The list might seem long, and the reason is that the different causes have a tendency to converge and synchronize in times of turmoil. If I could summarize my message, I would say the following:

The market is going through a repricing of earnings expectations and is adjusting to lower and possibly healthier valuations (please review the commentary we published yesterday on this topic, https://blacksummitfg.com/repricing-expectations-reconciling-market-disruptions-and-the-earnings-momentum/).

In situations like this, we stay calm and we do not rush into panic moves – i.e., we do not jump from a train when it goes through a dark tunnel. Moreover, we understand that when the dust settles – like in previous situations – we can deploy cash and buy good names at lower prices.

Here is the list of those factors most responsible for the turmoil:

1. The high earnings growth between 18-22% that the market experienced in the last several quarters, are not sustainable and need to be readjusted downwards between 9-12%. Disappointment is caused by unmet expectations and thus the selling and the drop. The lower earnings growth are still healthy and the basic fundamentals have not changed. As earnings growth expectations are adjusted downwards, the market reprices them and moves to lower valuations, which as stated above is healthy.

2. The changing monetary policy of higher rates (which reduce future earnings) and the abandonment of easy money contribute also to the reversal in market momentum. Again, this is not necessarily unhealthy. As momentum reverses, volatility rises and so the market reversal is exacerbated.

3. Emerging markets and especially China are experiencing significant pains. The Chinese market is down close to 30% this year due to slower growth, deleveraging, corporate defaults, and tariffs from the US.

4. The EU is going through a testing period that questions its institutional backbone. Brexit, Italian defiance to the directives from Brussels regarding budget deficits, and sclerotic policies are contributing to slower growth, and thus the European markets contribute to the downturn.

5. As the four factors listed above play out, some sectors in the economy are affected more negatively than others such as tech, housing, transportation, etc. Again, even in the those sectors which have dropped by more than 20% in the last three months – and hence are in bear territory – the underlying fundamentals remain healthy, implying that we are just experiencing a revaluation/repricing and opportunities will arise.

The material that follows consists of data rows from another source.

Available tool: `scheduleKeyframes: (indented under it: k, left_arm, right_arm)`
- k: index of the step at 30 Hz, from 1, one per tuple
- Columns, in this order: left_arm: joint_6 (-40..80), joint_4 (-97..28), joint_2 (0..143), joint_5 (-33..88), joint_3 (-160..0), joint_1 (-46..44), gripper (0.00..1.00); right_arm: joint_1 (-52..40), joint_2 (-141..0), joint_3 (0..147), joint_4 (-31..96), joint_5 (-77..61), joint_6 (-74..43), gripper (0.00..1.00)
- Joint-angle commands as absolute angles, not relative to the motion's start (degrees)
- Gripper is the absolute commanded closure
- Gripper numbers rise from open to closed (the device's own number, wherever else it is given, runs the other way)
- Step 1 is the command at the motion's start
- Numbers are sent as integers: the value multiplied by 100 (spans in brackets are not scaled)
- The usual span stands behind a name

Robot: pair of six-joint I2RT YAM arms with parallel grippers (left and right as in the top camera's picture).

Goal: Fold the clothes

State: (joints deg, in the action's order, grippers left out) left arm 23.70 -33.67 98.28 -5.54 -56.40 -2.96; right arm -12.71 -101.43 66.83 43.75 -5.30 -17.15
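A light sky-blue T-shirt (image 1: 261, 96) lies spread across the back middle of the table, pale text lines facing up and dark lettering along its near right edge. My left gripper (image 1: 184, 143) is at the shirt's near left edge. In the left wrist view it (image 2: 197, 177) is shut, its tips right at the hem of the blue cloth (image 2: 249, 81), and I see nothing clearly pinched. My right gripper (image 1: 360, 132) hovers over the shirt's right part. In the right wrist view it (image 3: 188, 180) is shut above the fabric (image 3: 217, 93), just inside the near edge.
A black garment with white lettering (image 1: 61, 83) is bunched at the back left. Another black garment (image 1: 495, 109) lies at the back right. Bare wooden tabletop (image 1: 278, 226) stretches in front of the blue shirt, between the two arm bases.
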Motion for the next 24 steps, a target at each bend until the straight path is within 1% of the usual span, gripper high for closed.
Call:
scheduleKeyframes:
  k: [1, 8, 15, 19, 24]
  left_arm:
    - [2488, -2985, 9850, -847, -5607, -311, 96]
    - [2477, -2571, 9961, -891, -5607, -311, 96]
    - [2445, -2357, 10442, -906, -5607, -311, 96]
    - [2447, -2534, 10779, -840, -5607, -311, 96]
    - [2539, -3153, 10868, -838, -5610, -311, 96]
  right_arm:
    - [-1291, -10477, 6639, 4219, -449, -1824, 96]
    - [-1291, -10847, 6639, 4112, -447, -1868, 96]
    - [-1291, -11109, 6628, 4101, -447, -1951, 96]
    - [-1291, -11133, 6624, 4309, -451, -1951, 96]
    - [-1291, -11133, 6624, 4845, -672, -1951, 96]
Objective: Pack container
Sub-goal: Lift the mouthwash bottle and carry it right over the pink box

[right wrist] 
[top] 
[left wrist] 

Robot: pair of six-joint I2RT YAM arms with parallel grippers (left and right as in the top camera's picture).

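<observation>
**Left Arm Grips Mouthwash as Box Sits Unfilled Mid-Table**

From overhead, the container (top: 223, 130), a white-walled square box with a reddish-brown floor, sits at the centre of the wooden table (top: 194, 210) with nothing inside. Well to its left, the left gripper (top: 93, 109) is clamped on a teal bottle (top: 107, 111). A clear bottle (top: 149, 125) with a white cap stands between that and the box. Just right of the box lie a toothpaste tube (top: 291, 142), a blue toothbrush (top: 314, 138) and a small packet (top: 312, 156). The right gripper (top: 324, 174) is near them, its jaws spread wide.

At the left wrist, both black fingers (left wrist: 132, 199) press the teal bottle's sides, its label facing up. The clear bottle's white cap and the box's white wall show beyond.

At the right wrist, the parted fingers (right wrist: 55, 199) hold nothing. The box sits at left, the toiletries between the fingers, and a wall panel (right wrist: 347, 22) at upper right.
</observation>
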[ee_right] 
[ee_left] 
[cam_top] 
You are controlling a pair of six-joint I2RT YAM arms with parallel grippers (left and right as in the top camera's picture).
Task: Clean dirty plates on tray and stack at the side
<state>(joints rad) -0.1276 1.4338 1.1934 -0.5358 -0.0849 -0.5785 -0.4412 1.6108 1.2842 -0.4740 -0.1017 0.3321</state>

6. The US budget deficit is rising and is projected to be 8% of GDP within 8-10 years. This is unhealthy and in the medium term will hurt the dollar (a commentary is forthcoming on that).

7. From a technical analysis standpoint when we look at charts and moving averages, some support levels (like the 50 and 200-day moving average of indexes) are broken. That forces some sales which in turn pushes the market even lower, especially when algorithmic trading is involved.

8. Oil and other commodity prices (copper, zinc, etc.), are dropping. The former is mainly due to oversupply while the latter due to slower global growth. Lower commodity prices discourage investment spending and that too reduces expectations.

In closing, allow me please to reiterate that the above unfolding, while worrisome and disturbing, does not imply that there is a reason to panic. The dust will settle and as it settles, buying opportunities will emerge.